As to claim 7, Chang teaches the method of claim 1, wherein the first processing component includes n programmable processing components and further comprising configuring each of the n programmable processing components to compute a nonlinear function. [As noted in the rejection of claim 1, Chang teaches at least a first and a second programmable processing component, and the operation of configuring these components. Therefore, Chang teaches the instant limitation with respect to n being at least 2.]

As to claims 9, 12-13, and 15, these claims are directed to an apparatus for performing operations that are the same or substantially the same as those recited in claims 1, 4-5, and 7, respectively. Therefore, the rejections made to claims 1, 4-5, and 7 are applied to claims 9, 12-13, and 15, respectively.
Additionally, Chang teaches “an apparatus for operating a computational network, comprising: a memory; and at least one processor coupled to the memory, the at least one processor being configured to” [§ I, paragraph 4: “a LSTM hardware module implemented on the Zynq 7020 FPGA.” § V.B, paragraph 1: “The control and testing software was implemented with C code. The software populates the main memory with weight values and input vectors, and it controls the hardware module with a set of configuration registers.” That is, the device is operated by a computer, and it is implicitly disclosed that such a compute includes a processor and a memory.]

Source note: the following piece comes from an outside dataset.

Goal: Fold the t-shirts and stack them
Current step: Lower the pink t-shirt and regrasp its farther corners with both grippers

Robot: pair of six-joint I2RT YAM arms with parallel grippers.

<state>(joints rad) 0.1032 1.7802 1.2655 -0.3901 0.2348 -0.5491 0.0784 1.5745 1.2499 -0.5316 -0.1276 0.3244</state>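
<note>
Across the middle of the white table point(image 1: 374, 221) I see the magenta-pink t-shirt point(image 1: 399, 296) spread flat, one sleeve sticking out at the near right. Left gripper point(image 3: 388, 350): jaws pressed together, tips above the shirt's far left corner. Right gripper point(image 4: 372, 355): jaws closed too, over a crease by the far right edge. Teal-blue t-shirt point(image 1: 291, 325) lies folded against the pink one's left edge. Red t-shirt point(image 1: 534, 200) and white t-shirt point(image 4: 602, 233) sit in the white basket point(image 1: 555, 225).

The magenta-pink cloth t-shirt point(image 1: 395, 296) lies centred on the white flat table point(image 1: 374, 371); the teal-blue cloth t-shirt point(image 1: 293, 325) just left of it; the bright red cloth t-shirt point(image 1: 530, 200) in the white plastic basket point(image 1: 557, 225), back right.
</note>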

As to claims 17 and 19-21, these claims are directed to an apparatus for performing operations that are the same or substantially the same as those recited in claims 1 and 4-5, and 7, respectively. Therefore, the rejections made to claims 1, 4-5, and 7 are applied to claims 17 and 19-21, respectively. 
Additionally, Chang teaches “an apparatus for operating a computational network, comprising: circuitry configured for” [§ I, paragraph 4: “a LSTM hardware module implemented on the Zynq 7020 FPGA.” § V.B, paragraph 1: “The control and testing software was implemented with C code. The software populates the main memory with weight values and input vectors, and it controls the hardware module with a set of configuration registers.” That is, the device is operated by a computer, and it is implicitly disclosed that such a compute includes circuitry.]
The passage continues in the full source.